Backpropagation Applied to Handwritten Zip Code Recognition
A net learns to read digits straight from pixels — and weight sharing is the trick.
The U.S. mail had a problem: machines couldn't read the zip codes people scrawled on envelopes. This paper taught one to do it — by letting it learn from the pixels themselves.
The idea, unpacked
Earlier handwriting readers worked in two steps: a human expert hand-designed features to look for (a corner here, an edge there), and only then did a program classify the result. This paper threw out the hand-designed first step. It fed raw 16×16 images of digits straight into a single neural network and let the network discover, on its own, what to look for.
The clever part is how the network looks. Instead of giving every pixel its own private set of connections, it uses one small detector — a 5×5 patch of weights — and slides that same detector across the whole image. A vertical stroke looks the same whether it's on the left or the right, so why learn it twice? Reusing the same weights everywhere is called weight sharing, and it is the trick that made the whole thing work.
Where it came from
In the late 1980s, a young French researcher named Yann LeCun joined the legendary AT&T Bell Labs, where seven of them tackled a concrete, money-on-the-table task handed over by the U.S. Postal Service: read the handwritten zip codes on real mail. The team had nearly ten thousand digit images digitized from envelopes that passed through the Buffalo, New York post office — messy, slanted, smudged, written by thousands of different hands.
Backpropagation — the method that lets a network learn from its mistakes — had been published just three years earlier by Rumelhart, Hinton and Williams (also in this Library). LeCun's team showed it could be pointed at a real industrial problem, not just a toy, and that it could train a network looking directly at pixels.
Why it mattered
By building knowledge about images into the architecture — local detectors, reused everywhere — the network needed far fewer numbers to learn (about 9,760) than a naive design would. Fewer numbers to learn means less data needed and better guessing on examples it had never seen. The result, 5% errors on genuinely hard handwriting, was good enough to run on cheap hardware and read real mail at more than ten digits a second. It was proof that a network could learn to see.

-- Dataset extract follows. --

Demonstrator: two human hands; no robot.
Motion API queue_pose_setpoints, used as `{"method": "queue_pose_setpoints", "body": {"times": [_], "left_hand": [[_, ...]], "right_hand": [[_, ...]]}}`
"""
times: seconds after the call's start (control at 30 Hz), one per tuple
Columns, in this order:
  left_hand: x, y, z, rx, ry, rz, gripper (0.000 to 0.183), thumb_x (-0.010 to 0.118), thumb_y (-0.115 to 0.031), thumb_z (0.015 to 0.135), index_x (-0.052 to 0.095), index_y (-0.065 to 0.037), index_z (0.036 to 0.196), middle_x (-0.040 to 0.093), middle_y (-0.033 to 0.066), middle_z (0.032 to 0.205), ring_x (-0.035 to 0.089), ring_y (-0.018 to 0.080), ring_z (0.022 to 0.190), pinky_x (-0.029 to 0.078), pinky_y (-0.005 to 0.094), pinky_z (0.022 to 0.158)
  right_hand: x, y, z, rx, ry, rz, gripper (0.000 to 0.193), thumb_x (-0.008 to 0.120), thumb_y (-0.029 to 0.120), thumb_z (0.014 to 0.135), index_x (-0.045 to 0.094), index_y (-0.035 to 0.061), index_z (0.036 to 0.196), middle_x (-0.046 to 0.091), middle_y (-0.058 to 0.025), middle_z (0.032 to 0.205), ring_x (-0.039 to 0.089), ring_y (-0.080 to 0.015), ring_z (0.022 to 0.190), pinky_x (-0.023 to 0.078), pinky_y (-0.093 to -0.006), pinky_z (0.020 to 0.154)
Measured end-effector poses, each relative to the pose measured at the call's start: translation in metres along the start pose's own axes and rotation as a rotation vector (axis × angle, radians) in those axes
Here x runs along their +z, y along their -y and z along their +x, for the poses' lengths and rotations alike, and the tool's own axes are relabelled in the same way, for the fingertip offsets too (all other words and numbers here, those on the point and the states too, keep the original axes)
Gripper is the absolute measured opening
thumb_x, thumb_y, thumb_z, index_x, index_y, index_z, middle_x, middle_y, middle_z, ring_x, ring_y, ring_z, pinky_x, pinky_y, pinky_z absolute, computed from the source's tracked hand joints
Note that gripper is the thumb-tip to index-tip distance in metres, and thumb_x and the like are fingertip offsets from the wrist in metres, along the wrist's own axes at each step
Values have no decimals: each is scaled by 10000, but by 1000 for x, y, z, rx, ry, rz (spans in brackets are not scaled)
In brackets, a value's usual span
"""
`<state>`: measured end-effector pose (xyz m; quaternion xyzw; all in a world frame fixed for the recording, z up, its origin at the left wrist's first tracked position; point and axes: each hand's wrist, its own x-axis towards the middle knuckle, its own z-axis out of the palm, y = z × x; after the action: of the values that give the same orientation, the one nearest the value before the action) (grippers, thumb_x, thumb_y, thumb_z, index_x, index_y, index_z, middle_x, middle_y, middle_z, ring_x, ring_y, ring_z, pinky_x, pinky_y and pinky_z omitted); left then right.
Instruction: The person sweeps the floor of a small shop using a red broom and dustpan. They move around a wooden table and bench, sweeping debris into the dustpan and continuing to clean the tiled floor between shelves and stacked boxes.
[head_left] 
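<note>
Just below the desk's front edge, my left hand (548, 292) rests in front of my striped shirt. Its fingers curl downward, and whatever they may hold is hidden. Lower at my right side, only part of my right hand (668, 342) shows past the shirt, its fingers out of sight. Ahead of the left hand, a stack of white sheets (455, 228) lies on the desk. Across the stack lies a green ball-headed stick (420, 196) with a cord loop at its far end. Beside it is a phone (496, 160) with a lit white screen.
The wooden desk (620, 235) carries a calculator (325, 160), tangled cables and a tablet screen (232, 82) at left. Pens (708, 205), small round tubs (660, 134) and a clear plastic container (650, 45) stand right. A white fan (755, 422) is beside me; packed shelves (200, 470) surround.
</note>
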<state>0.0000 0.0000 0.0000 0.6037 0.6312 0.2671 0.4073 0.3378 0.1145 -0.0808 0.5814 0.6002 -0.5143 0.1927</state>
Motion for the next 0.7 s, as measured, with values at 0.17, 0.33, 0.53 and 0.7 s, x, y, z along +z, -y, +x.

A rubber stamp that learns
Imagine looking for a particular shape — say, a short diagonal line — anywhere on a page. You could memorize every spot it might appear, or you could cut one small rubber stamp shaped like that line and press it everywhere, marking each place it fits. The convolutional network is the second way: it carves a handful of little stamps (detectors for edges, corners, strokes) and presses each one across the whole image. And unlike a real stamp, these are learned — the network files down their shape until they pick out exactly the features that tell a 2 from a 7.
Where it sits
This is the first link in a chain. Backpropagation (Rumelhart, Hinton & Williams, 1986, in this Library) gave it the way to learn; this 1989 paper made that learning see images; LeNet-5 (1998) refined it for bank checks; and AlexNet (2012, also here) blew the recipe up onto powerful graphics chips and a million internet photos, kicking off the modern wave of AI. Every time your phone groups your photos by face or your car spots a stop sign, you are watching a great-grandchild of this network.
The ability of learning networks to generalize can be greatly enhanced by providing constraints from the task domain. This paper demonstrates how such constraints can be integrated into a backpropagation network through the architecture of the network.
In our case, the first hidden layer is composed of several planes that we call feature maps. All units in a plane share the same set of weights, thereby detecting the same feature at different locations.
The percentage of misclassified patterns was 0.14% on the training set (10 mistakes) and 5.0% on the test set (102 mistakes).
This "constrained backpropagation" is the key to success of the present system: it not only builds in shift-invariance, but vastly reduces the entropy, the Vapnik-Chervonenkis dimensionality, and the number of free parameters.
We have successfully applied backpropagation learning to a large, real-world task. Our results appear to be at the state of the art in digit recognition.